Forests with benefits: Why companies must pay forest communities for wild resources
11th Jan. 2019
Every summer and winter, members of the Korku tribe near Melghat,
Maharashtra, don big cotton outfits covered in fine mesh and head out
to the forests.
Their mission is complex: they must collect wild
honey from the trees, but do so without killing the bees or destroying
the hive. So they delve carefully into the hive’s ‘kitchen’, extracting
the honey without damaging the rest of the structure. “That’s the only
section that has honey. It is so unnecessary to break the entire hive,”

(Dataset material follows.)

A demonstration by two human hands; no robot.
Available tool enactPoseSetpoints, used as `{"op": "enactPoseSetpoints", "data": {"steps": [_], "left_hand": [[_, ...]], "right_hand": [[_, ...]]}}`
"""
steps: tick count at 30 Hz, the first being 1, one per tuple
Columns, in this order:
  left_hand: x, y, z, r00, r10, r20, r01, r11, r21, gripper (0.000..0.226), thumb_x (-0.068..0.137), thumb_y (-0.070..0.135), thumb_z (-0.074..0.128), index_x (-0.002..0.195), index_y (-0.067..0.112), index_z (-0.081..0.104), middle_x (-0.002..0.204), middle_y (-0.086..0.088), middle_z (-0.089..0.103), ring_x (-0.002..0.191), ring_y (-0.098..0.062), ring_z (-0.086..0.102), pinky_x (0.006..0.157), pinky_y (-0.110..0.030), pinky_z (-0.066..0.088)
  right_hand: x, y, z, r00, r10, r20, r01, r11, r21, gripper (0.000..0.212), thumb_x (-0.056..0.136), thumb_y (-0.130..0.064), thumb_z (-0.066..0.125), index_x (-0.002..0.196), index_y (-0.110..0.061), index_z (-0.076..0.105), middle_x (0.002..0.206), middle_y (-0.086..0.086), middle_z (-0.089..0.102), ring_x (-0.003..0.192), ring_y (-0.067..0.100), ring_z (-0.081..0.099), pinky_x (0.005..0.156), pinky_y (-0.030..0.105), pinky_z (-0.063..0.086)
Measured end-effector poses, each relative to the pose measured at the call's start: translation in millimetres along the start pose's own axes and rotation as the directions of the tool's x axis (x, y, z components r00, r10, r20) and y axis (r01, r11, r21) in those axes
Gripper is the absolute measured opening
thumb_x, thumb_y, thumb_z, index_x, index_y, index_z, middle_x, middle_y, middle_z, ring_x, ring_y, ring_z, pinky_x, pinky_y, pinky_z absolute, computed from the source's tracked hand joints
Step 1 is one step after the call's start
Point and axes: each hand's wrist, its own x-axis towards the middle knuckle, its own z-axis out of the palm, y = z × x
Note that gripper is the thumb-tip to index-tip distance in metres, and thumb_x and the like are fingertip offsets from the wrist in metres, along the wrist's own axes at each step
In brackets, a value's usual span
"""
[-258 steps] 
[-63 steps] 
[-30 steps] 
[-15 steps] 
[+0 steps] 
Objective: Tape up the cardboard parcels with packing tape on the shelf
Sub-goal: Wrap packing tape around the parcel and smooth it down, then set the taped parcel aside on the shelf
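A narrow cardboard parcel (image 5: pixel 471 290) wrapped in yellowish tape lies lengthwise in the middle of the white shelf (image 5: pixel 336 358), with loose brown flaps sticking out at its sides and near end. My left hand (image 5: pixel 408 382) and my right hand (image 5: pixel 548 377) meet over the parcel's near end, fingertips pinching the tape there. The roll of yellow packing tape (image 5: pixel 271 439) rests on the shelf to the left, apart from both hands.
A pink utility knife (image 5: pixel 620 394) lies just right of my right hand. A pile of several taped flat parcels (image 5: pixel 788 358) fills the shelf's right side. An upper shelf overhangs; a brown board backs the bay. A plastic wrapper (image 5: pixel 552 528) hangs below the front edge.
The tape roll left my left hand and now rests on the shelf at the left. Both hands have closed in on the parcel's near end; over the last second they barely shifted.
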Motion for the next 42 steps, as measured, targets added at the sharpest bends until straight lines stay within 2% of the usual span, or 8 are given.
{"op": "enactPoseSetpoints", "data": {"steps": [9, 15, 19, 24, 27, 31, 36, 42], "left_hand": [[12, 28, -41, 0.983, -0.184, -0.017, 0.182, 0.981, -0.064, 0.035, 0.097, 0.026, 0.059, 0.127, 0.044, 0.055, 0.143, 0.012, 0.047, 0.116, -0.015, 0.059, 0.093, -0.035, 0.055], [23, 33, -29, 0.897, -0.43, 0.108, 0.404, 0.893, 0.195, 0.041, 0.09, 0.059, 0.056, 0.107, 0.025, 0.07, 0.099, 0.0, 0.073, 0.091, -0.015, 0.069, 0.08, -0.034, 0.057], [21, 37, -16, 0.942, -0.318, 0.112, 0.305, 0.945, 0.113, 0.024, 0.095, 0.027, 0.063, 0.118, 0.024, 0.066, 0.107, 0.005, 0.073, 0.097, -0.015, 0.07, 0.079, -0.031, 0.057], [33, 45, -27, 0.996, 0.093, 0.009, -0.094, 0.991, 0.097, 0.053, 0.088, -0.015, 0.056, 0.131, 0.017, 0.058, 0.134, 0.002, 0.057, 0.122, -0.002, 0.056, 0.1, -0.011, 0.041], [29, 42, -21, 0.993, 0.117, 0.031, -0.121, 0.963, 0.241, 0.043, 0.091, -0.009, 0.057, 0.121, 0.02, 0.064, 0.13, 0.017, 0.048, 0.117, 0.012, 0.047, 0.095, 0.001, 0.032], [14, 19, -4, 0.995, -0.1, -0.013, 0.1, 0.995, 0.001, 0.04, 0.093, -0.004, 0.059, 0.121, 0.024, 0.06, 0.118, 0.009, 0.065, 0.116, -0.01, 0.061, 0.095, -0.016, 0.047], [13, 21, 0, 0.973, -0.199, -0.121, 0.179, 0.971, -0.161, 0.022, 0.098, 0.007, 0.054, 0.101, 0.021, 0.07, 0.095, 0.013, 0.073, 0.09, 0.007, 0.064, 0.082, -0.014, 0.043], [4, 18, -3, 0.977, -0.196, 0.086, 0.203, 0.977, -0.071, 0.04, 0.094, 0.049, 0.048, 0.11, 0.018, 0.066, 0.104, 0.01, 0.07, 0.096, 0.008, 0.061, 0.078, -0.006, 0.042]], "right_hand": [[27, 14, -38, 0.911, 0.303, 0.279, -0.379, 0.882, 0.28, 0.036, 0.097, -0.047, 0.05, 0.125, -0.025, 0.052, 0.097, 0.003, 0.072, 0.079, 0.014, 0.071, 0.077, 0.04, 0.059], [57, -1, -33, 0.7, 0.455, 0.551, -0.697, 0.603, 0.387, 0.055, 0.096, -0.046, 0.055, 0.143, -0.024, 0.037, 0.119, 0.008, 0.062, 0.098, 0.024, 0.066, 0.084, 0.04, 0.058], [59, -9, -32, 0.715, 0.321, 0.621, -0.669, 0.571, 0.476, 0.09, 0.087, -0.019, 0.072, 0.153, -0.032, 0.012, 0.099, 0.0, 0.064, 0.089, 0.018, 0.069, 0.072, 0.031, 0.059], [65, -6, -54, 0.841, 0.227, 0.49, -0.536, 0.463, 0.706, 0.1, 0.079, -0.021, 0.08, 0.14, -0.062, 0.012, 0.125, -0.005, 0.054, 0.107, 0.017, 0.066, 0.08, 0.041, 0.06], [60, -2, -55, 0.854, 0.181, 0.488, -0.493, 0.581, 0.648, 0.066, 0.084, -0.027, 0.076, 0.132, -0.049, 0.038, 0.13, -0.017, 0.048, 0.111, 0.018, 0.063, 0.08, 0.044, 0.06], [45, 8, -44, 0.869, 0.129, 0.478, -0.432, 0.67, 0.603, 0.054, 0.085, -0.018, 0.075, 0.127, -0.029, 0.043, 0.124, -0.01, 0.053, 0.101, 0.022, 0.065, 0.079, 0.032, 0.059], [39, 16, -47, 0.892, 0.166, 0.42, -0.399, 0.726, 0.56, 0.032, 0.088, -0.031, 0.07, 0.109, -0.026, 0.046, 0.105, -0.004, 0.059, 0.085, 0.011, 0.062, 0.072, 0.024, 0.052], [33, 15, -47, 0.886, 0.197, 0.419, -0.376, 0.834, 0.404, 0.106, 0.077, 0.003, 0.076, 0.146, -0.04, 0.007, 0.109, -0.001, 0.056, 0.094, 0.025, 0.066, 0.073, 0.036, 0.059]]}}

says Gajanan Kale, a conservationist who works with Korku tribals. This
way, the bees can reuse the hive three times.
Sometimes wild
resources can indeed be harvested sustainably. But sometimes, they are
not. And as consumers who thrive both on dadima’s nuskha (home remedy)
and luxury ayurvedic brands, we don’t know where our arjuna bark or
forest honey come from, and how they are extracted.
A wild idea
In
truth, there are several aromatic, medicinal or rare biological
resources used in industry, not all of which support sustainable
pickings, or share profits with local communities, who are the true
guardians of these resources. Now, a landmark judgment from the
Uttarakhand High Court last month sets out to change that.